Desenvolvido para impulsionar o metabolismo muscular

O medicamento é baseado em uma molécula desenvolvida em laboratório, conhecida como agonista β2. Os pesquisadores modificaram o composto para ativar importantes vias de sinalização de uma nova maneira que beneficia o tecido muscular sem estimular excessivamente o coração, um desafio que historicamente limitou o uso de agonistas β2.

"Este medicamento representa um tipo de tratamento completamente novo e tem o potencial de ser de grande importância para pacientes com diabetes tipo 2 e obesidade. Nossa substância parece promover uma perda de peso saudável e, além disso, os pacientes não precisam tomar injeções", afirma Shane C. Wright, professor assistente do Departamento de Fisiologia e Farmacologia do Instituto Karolinska, um dos pesquisadores responsáveis ​​pelo estudo.

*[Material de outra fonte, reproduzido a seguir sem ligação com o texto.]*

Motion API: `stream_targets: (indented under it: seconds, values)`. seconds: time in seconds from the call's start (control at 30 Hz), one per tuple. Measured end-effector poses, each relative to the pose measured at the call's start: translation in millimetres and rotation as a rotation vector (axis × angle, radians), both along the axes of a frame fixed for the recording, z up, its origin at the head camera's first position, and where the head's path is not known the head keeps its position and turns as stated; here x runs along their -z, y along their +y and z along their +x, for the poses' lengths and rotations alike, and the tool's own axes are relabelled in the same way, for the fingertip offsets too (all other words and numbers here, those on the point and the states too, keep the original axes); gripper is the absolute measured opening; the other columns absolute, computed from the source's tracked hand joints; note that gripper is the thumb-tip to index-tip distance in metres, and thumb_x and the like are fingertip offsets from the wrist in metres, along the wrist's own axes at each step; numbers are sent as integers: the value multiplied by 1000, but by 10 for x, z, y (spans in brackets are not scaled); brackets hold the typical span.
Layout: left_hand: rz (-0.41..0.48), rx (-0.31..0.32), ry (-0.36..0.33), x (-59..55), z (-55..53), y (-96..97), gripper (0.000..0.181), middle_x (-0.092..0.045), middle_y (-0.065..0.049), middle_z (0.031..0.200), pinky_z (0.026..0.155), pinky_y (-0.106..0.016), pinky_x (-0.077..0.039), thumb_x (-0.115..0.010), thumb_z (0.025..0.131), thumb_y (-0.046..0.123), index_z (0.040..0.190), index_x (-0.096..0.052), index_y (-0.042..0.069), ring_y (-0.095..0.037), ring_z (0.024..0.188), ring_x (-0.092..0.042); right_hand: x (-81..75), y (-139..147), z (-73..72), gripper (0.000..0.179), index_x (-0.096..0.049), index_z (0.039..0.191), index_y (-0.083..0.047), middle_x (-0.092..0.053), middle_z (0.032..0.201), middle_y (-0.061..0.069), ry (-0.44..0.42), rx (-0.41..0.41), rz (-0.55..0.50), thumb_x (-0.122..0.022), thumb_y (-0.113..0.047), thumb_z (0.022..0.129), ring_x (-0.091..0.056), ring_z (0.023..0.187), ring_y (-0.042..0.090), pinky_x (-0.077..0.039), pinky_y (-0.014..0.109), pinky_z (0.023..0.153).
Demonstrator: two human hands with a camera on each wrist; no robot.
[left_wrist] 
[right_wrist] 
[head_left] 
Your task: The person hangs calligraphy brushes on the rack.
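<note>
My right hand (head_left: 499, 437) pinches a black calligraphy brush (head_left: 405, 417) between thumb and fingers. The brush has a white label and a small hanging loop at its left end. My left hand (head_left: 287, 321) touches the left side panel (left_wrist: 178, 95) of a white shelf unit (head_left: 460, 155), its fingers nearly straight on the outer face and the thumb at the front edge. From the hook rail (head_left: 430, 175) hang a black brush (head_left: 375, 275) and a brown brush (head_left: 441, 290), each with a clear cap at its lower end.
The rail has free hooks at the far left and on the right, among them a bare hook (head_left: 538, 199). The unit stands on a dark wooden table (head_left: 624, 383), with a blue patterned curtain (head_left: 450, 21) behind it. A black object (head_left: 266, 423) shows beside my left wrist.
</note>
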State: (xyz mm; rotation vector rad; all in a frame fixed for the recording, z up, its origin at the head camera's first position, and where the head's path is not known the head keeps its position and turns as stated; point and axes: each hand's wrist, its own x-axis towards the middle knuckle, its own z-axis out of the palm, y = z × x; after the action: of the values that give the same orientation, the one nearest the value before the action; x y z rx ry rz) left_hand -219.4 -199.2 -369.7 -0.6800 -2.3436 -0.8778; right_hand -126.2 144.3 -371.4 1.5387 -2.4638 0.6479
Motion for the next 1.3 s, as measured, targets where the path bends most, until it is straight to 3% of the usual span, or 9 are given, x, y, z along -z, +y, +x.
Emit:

Potencial para funcionar sozinho ou com medicamentos já existentes


Como o novo tratamento funciona de maneira diferente dos medicamentos GLP-1, os pesquisadores acreditam que ele pode ser útil tanto isoladamente quanto em conjunto com as terapias existentes.

"Isso os torna valiosos tanto como tratamento isolado quanto em combinação com medicamentos GLP-1", afirma Shane C. Wright.

O próximo passo será um ensaio clínico de Fase II em maior escala, liderado pela Atrogi AB, empresa que desenvolve o medicamento. Os pesquisadores esperam determinar se os benefícios observados nos estudos pré-clínicos podem ser replicados em pessoas com diabetes tipo 2 ou obesidade.

Colaboração e financiamento internacional


A pesquisa envolveu cientistas do Instituto Karolinska, da Universidade de Estocolmo, da Universidade de Uppsala, da Universidade de Copenhague, da Universidade Monash e da Universidade de Queensland.

O financiamento foi fornecido por diversas organizações, incluindo o Conselho Sueco de Pesquisa, a Sociedade Sueca de Pesquisa Médica e a Fundação Novo Nordisk.

Diversos autores do estudo são funcionários da Atrogi AB e/ou possuem ações da empresa, que financiou o ensaio clínico. Tore Bengtsson é o fundador e diretor científico da Atrogi AB e, juntamente com um coautor, solicitou patentes relacionadas aos compostos investigados na pesquisa. Outras afiliações empresariais e potenciais conflitos de interesse são detalhados no estudo publicado.